• Assignment
All lines in the material below that contain "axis" should be located and copied.

• Extracted records

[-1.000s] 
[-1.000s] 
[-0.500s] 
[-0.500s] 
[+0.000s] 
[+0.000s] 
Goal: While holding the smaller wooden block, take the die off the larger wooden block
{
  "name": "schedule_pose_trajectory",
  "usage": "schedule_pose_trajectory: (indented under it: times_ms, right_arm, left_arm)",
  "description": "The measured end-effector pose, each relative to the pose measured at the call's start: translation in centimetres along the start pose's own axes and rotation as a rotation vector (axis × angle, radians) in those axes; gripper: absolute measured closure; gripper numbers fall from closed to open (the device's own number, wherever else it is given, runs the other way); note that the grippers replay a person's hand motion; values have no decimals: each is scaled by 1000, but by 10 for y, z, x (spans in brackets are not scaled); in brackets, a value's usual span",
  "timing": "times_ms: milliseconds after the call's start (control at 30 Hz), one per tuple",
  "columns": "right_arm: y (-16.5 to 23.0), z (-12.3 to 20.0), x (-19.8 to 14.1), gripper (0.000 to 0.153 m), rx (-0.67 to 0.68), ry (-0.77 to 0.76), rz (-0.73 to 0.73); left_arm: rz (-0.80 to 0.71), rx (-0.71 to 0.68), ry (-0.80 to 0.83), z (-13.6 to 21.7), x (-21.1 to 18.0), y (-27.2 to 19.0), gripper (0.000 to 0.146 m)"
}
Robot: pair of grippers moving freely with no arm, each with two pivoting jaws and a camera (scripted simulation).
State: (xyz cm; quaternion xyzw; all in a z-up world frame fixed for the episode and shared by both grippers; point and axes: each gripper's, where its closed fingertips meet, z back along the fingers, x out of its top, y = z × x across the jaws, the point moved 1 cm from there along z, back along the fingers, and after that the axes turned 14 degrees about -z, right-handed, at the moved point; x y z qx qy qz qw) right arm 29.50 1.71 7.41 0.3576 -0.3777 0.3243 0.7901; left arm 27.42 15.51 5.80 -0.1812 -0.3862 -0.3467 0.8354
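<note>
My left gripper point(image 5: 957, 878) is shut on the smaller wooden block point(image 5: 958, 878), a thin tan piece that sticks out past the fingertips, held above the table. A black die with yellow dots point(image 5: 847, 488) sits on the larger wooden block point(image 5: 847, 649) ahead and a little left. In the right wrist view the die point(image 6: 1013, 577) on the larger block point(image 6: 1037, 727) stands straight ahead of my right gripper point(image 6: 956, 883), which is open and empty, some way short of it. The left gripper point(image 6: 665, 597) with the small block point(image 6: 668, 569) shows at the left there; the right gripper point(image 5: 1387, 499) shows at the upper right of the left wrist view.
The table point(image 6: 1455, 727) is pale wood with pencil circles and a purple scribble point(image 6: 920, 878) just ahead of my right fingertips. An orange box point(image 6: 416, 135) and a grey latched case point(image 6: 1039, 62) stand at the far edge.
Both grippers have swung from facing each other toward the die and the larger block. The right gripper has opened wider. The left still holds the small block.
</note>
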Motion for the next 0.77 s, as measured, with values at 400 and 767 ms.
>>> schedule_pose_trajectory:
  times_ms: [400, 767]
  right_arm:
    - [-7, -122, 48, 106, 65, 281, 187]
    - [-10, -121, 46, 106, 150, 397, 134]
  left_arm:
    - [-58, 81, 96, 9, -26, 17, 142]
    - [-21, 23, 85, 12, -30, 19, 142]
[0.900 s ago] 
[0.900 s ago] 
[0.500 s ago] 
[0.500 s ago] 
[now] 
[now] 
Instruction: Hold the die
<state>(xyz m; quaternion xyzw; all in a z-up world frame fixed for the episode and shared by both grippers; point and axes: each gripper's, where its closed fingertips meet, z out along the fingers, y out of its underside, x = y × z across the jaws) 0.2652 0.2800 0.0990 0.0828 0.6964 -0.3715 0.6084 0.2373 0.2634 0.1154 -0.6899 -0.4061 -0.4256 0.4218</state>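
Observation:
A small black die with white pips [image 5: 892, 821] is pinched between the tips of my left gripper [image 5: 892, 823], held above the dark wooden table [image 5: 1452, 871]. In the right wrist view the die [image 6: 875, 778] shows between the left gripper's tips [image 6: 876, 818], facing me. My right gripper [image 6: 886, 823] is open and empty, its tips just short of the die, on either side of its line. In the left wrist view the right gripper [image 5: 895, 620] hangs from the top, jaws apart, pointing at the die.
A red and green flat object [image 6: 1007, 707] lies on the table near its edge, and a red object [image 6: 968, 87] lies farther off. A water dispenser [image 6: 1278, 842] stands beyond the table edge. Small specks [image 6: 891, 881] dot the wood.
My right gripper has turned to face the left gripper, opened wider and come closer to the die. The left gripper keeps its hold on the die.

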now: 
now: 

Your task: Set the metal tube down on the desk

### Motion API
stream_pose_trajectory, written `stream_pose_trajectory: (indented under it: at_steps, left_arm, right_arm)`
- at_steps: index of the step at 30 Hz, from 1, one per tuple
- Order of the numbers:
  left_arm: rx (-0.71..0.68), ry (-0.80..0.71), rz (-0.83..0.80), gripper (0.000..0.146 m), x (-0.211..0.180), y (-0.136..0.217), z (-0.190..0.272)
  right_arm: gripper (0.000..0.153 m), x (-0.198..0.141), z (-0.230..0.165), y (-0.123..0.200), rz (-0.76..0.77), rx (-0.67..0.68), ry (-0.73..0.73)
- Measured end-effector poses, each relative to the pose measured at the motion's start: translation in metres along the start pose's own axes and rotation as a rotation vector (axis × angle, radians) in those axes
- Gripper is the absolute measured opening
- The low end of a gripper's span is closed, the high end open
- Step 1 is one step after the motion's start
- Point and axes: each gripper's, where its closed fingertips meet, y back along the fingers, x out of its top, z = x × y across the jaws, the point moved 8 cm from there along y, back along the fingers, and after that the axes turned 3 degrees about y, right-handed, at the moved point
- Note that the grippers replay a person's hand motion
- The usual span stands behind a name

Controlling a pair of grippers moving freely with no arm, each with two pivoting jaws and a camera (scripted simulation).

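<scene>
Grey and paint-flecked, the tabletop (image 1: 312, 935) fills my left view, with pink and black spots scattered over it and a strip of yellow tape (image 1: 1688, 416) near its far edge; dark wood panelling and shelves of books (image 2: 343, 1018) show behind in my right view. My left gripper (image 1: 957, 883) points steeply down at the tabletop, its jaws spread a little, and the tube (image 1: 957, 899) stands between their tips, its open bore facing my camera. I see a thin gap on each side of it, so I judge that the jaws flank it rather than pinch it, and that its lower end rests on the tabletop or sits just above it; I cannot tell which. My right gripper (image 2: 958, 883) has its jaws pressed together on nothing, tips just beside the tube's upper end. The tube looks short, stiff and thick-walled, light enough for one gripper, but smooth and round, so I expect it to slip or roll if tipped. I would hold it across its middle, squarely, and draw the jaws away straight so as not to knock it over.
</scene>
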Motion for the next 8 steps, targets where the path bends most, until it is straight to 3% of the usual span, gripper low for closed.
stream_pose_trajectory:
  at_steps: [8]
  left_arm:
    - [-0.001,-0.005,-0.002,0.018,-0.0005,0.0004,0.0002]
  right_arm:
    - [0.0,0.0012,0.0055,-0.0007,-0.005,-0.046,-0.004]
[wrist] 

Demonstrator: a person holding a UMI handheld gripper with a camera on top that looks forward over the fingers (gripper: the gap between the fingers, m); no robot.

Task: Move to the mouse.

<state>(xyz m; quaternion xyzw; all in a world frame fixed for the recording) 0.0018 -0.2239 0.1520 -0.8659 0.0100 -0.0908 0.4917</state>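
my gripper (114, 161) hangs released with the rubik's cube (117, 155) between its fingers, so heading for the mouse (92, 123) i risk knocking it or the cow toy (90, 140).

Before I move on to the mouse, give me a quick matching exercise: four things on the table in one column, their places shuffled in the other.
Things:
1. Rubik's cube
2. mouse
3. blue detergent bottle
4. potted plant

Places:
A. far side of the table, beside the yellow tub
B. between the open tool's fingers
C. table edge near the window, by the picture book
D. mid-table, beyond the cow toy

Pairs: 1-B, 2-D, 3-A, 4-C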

• Answer to the problem
  "description": "The measured end-effector pose, each relative to the pose measured at the call's start: translation in centimetres along the start pose's own axes and rotation as a rotation vector (axis × angle, radians) in those axes; gripper: absolute measured closure; gripper numbers fall from closed to open (the device's own number, wherever else it is given, runs the other way); note that the grippers replay a person's hand motion; values have no decimals: each is scaled by 1000, but by 10 for y, z, x (spans in brackets are not scaled); in brackets, a value's usual span",
- Measured end-effector poses, each relative to the pose measured at the motion's start: translation in metres along the start pose's own axes and rotation as a rotation vector (axis × angle, radians) in those axes

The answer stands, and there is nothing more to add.